### ACTIVITY
Drop the pictures and restate the rest of the listing word for word.

### RECORDED INFORMATION
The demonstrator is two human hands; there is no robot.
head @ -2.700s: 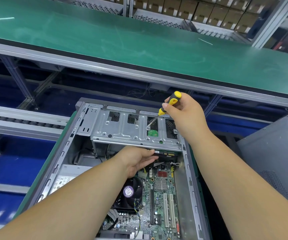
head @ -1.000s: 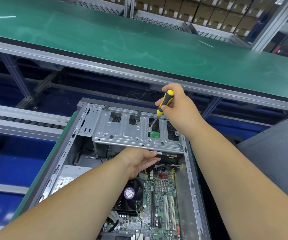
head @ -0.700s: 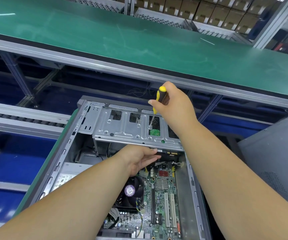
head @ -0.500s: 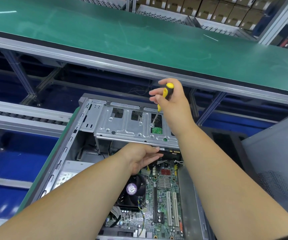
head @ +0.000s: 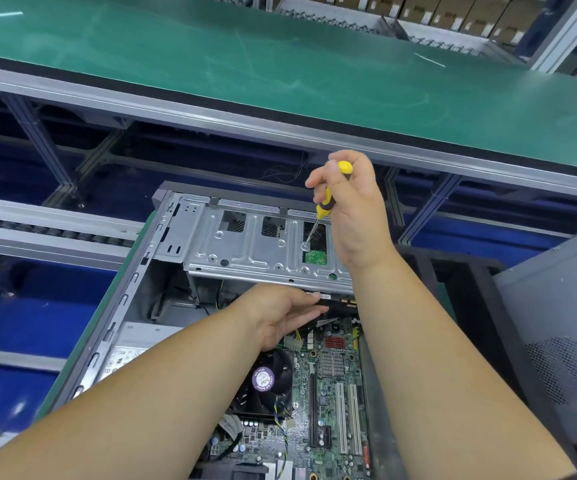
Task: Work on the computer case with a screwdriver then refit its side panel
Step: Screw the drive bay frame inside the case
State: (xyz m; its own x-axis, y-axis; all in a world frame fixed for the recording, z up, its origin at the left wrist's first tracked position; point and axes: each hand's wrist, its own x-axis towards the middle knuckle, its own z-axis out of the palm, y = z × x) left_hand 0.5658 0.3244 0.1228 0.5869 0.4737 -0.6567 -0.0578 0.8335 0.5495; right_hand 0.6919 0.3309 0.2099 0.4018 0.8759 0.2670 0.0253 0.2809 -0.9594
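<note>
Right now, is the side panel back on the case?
No, the computer case lies open, its motherboard exposed, while the right hand holds the screwdriver.

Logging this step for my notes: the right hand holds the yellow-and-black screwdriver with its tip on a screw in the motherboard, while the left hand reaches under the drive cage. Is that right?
Not quite. In the head view the right hand holds the screwdriver with its tip on a screw in the metal drive cage, not the motherboard. The left hand does reach under the cage.

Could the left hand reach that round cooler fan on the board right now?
Probably yes. The left hand rests just beyond the fan, at the drive cage's lower edge, and nothing covers the fan. The case is open and the right hand works higher up.
</note>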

### TASK RESPONSE
The demonstrator is two human hands; there is no robot.
head @ -2.700s: 
head @ -1.000s: 
head @ -0.700s: 
head @ -0.500s: 
head @ +0.000s: 
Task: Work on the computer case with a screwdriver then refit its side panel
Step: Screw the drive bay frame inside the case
State: (xyz m; its own x-axis, y-axis; all in a world frame fixed for the recording, z up, its origin at the left wrist's first tracked position; point and axes: each hand's wrist, its own x-axis towards the middle knuckle, its own z-axis out of the palm, y = z × x) left_hand 0.5658 0.3244 0.1228 0.5869 0.4737 -0.6567 -0.0578 0.8335 0.5495; right_hand 0.6919 0.3309 0.2099 0.4018 0.8759 0.2670 0.0253 0.2809 -0.9594
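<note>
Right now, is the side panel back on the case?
No, the computer case lies open, its motherboard exposed, while the right hand holds the screwdriver.

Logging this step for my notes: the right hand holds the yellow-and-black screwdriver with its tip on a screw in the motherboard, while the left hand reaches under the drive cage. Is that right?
Not quite. In the head view the right hand holds the screwdriver with its tip on a screw in the metal drive cage, not the motherboard. The left hand does reach under the cage.

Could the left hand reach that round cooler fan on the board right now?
Probably yes. The left hand rests just beyond the fan, at the drive cage's lower edge, and nothing covers the fan. The case is open and the right hand works higher up.
</note>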

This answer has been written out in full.